L’imputabilité et la présomption de responsabilité, un couple inséparable (Cass. 3e civ., 20 mai 2015)

Un arrêt très intéressant qui vient rappeler que la présomption de responsabilité posée par l’article 1792 du Code civil ne s’appliquent qu’aux constructeurs à qui les désordres sont imputables.

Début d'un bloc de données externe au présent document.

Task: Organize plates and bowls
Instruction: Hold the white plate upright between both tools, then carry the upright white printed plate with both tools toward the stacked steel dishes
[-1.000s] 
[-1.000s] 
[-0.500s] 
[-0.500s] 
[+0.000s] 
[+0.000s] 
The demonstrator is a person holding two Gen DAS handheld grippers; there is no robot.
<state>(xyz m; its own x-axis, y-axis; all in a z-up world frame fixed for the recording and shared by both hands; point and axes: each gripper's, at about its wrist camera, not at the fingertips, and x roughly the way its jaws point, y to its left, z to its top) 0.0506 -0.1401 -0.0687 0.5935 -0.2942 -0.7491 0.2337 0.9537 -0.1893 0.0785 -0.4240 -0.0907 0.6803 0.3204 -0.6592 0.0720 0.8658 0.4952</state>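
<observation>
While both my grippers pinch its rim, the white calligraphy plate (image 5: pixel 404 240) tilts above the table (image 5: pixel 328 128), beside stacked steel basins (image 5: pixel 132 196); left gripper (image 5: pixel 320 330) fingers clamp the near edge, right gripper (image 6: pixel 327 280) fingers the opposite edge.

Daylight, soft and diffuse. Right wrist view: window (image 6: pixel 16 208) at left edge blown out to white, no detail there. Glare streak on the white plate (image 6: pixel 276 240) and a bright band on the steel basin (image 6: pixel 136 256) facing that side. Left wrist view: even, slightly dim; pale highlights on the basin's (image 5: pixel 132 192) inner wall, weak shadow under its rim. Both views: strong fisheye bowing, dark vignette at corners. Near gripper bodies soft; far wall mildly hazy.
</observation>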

Deux notions à ne pas confondre.

Ne sont soumis à la présomption de responsabilitédécennale que les locateurs d’ouvrage ayant concouru à la réalisation de l’ouvrage ou partie d’ouvrage dans laquelle le dommage trouve son siège. On ne peut appliquer la présomption de responsabilité qu’aux locateurs d’ouvrage à qui les dommages sont imputables. Les désordres dénoncés n’étant pas en l’espèce imputables aux travaux de réfection des façades et corniches de son immeuble réalisés par l’entrepreneur, le maître d’ouvrage ne rapportant pas la preuve par ailleurs de ce que la violation de l’obligation de conseil et d’information du professionnel serait à l’origine des désordres et malfaçons, sa garantie décennale ne peut être mise en œuvre. On doit retenir de cet arrêt que la circonstance que l’entrepreneur n’ait pas physiquement concouru à la réalisation de la partie d’ouvrage litigieuse ne suffit pas à écarter leur imputabilité s’il est démontré que le locateur d’ouvrage violé son obligation de conseil et d’information.

Source : Cass. 3e civ., 20  mai 2015, 14-13271, Bull.